L'énergie
d'un cœur.
La salle est désormais silencieuse et dans la pénombre
de la scène la musique démarre doucement ; le
rythme se précise, l'ambiance s'installe et enfin sa voix
jaillit et brode de longues courbes mélodiques. elle s'avance
sur scène en chantant, le public est déjà conquis.
Quelle voix !
Pour les musiciens qui l'accompagnent ce concert sera un souvenir
maussade... Sapho est très fatiguée, épuisée,
et les réglages pour "faire la balance" se sont
inutilement éternisés dans l'après-midi...
cela s'annonçait mal. Durant son récital, à
plusieurs reprises, elle appelle le public à l'aide, pour
que le rythme de nos mains la réchauffe. Elle a besoin de
sentir la vie dans la salle.
Alors Sapho donne tout, y compris l'énergie qu'elle n'a plus.
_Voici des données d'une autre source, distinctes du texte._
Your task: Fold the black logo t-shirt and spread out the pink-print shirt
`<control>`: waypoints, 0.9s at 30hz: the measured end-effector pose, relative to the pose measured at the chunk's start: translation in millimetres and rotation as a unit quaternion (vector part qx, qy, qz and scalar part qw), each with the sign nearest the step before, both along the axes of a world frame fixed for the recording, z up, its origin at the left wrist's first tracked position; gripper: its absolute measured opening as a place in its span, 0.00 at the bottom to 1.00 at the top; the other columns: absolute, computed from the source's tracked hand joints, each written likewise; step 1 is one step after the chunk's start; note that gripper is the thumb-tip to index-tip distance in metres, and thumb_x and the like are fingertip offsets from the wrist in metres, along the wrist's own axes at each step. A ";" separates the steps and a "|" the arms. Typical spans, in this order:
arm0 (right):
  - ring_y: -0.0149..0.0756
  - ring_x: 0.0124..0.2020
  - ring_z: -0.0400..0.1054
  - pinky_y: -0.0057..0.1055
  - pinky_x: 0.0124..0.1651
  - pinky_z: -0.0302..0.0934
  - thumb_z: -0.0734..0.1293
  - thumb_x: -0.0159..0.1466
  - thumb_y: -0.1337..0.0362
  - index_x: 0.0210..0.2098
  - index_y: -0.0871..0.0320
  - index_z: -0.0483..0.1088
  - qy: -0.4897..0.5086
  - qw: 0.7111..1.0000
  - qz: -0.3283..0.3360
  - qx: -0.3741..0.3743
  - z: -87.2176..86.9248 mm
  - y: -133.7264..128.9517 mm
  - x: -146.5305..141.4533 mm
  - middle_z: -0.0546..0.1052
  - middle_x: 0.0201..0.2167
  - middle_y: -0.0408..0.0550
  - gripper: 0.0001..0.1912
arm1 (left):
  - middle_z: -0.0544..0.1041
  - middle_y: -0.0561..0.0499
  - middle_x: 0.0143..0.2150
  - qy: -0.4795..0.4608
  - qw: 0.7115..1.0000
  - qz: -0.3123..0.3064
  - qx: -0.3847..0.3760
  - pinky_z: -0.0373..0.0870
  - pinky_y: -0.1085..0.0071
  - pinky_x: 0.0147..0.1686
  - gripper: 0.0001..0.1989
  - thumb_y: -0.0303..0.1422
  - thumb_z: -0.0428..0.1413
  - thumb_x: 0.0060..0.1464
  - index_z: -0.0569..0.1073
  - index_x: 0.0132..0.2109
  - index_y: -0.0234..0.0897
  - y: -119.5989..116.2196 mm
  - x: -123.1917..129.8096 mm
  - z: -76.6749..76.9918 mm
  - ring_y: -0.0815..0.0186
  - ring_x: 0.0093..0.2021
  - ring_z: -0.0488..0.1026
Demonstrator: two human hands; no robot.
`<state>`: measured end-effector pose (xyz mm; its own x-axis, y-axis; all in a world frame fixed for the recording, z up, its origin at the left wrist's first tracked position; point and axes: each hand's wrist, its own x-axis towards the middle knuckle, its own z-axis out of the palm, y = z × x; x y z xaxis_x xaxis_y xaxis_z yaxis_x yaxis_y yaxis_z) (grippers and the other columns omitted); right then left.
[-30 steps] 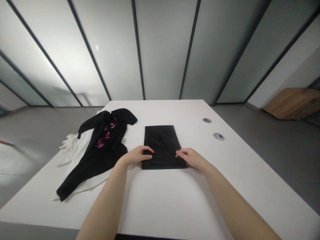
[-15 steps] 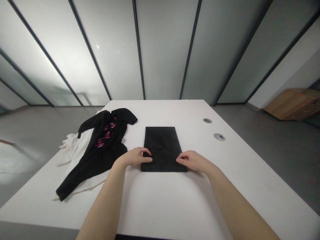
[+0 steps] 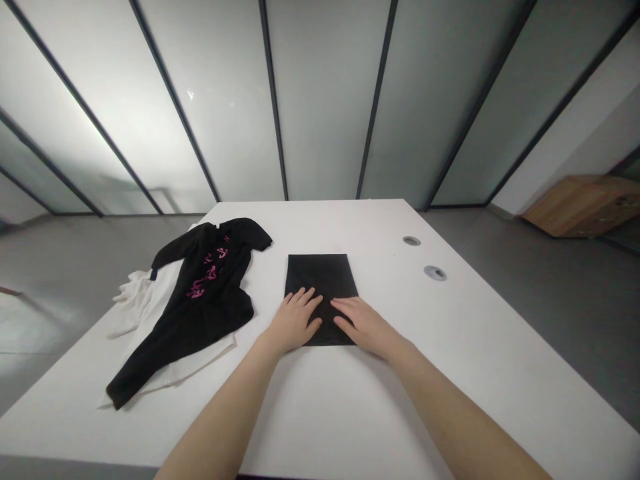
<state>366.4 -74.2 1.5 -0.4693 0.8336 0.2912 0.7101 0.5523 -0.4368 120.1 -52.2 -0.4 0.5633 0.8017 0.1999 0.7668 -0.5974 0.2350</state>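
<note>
A black folded garment [image 3: 320, 272] lies as a neat rectangle in the middle of the white table. My left hand [image 3: 296, 320] rests flat on its near left part, fingers spread. On the near right part lies my right hand [image 3: 364, 324], its fingers stretched out toward the left hand. A small strip of dark cloth shows between the two hands. Neither hand grips anything. The exact kind of garment cannot be made out in its folded state.
To the left, a black T-shirt [image 3: 215, 293] with pink print lies loosely over white clothing [image 3: 135, 300]. Two round cable grommets [image 3: 411, 241] are set in the white table [image 3: 450, 373] at right. Frosted glass panels [image 3: 325, 100] stand behind it; a wooden cabinet [image 3: 575, 207] is far right.
Both hands have let go of the garment's near side edges and moved inward onto its top. Their fingers have opened from a pinch to lying flat. The garment stays in place.
</note>
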 end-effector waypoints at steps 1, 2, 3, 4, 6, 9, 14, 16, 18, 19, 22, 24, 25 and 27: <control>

Branchée sur ses batteries de secours elle puise au fond
de son âme, de son cœur, la force nécessaire. Sa voix
est tantôt limpide comme l'eau, tantôt chaude profonde
et envoûtante, parfois brisée, à la limite de
la rupture.
Mélangeant le style arabo-andalou et le flamenco, la musique
lui convient tout à fait : Sapho est une femme méditerranéenne
chaleureuse, généreuse, enflammée. Les trois
musiciens sont remarquables ( deux guitaristes et un percussionniste ) ;
ils parviennent à construire autour des chants l'ambiance
qui convient parfaitement... Discrètement, eux aussi donnent
beaucoup.
Quelques chansons ressortent, certes, comme sa mise en musique du
célèbre "Dormeur du Val" d'Arthur Rimbaud,
ou ce chant arabo-andalou du onzième siècle qu'elle
nous interprète en arabe mais il est difficile d'y faire
un choix. «Tout est bon chez elle, y'a rien à jeter»
chantait Georges Brassens... Il n'y avait pas de place pour la facilité
ou la médiocrité sur scène ce soir là
car Sapho est aussi une femme de conviction qui sait aller au bout
des choses. Comme Léo Ferré (qu'elle interprète
à Paris en parallèle avec sa tournée arabo-andalouse),
elle s'inscrit dans cette lignée des poètes-chanteurs
qui vivent ce qu'ils disent et n'hésitent pas à déposer
leur cœur palpitant sur la scène.
Elle devient gamine dansant avec maladresse dans les rues lorsqu'elle
évoque Marrakech. Pour interpréter "Il ne faut
pas que ça devienne banal" elle est cette mère
africaine dont l'enfant meurt de faim, elle rampe sur la scène
et sa voix, triste et profonde comme un souffle, nous saisit, nous
glace. Elle retrouve la gaieté et l'insolence d'une jeune
fille en chantant "Maman j'aime les voyous".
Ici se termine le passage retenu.